- Length: Approx. 470 km (290 mi)
- Location: Silesian Voivodeship, Poland
- Established: 21 June 2005 (by resolution of the Silesian Voivodeship Board)
- Trailheads: Częstochowa – Żywiec
- Use: Automobile tourism; cultural tourism
- Maintained by: Coal Mining Museum in Zabrze (operator; the Silesian Voivodeship is the route administrator)
- Website: www.zabytkitechniki.pl

= Silesian Industrial Monuments Route =

Automobile industrial heritage trail in the Silesian Voivodeship, Poland

Silesian Industrial Monuments Route or precisely The Industrial Monuments Route of the Silesian Voivodeship (Szlak Zabytków Techniki Województwa Śląskiego, often shortened to Szlak Zabytków Techniki or SZT) is a themed, automobile tourist and cultural route in the Silesian Voivodeship in southern Poland, linking sites associated with the region's industrial heritage.

The route currently comprises 42 sites connected with industries such as mining, metallurgy, power generation, rail transport, communications, textiles, water production and the food industry; it includes museums, inhabited workers' settlements and operating industrial facilities owned by a mix of local governments and private and public entities.

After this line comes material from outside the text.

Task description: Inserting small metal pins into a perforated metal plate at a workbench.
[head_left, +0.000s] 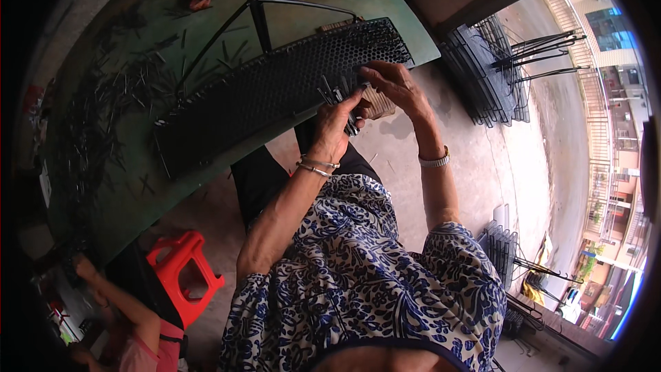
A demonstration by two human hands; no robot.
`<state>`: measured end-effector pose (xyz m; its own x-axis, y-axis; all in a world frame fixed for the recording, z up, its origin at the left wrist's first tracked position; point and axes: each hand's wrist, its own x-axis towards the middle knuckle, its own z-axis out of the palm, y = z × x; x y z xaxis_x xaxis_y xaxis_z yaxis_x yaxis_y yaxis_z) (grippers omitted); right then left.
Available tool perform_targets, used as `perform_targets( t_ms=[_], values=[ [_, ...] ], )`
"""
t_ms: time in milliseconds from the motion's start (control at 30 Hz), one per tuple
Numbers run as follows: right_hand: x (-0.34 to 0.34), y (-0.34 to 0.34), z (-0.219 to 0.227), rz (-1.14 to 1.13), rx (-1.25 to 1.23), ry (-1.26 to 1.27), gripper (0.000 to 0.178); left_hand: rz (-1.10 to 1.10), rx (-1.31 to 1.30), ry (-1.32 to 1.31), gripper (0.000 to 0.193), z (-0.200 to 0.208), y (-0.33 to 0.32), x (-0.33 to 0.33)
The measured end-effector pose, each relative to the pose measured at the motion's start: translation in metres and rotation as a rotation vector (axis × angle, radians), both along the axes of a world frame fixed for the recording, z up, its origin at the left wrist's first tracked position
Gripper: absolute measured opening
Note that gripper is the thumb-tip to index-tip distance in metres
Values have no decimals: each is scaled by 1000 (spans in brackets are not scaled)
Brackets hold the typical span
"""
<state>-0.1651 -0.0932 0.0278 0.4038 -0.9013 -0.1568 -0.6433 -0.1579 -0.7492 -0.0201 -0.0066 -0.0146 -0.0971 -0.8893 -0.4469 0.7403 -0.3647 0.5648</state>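
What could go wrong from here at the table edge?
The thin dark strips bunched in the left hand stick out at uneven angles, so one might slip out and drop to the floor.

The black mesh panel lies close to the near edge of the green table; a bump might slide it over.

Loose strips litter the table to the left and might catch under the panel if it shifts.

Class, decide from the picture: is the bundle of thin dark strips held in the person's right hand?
No, the thin dark strips are gripped in the left hand.
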Motion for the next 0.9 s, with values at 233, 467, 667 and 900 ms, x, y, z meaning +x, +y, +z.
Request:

== History and administration ==
The route was established by a resolution of the Silesian Voivodeship Board on 21 June 2005; its official opening took place on 19 October 2006 (in the then Tychy Brewing Museum).

According to the route's management regulations, the administrator is the Silesian Voivodeship, while day-to-day operation has been carried out by the Coal Mining Museum in Zabrze since 2020 (as the route operator).

== Industriada ==
The route is associated with Industriada, an annual festival devoted to industrial heritage and organised across participating sites.

== Route ==
The Industrial Monuments Route includes 42 sites (as of 1 January 2023), as listed by the route operator.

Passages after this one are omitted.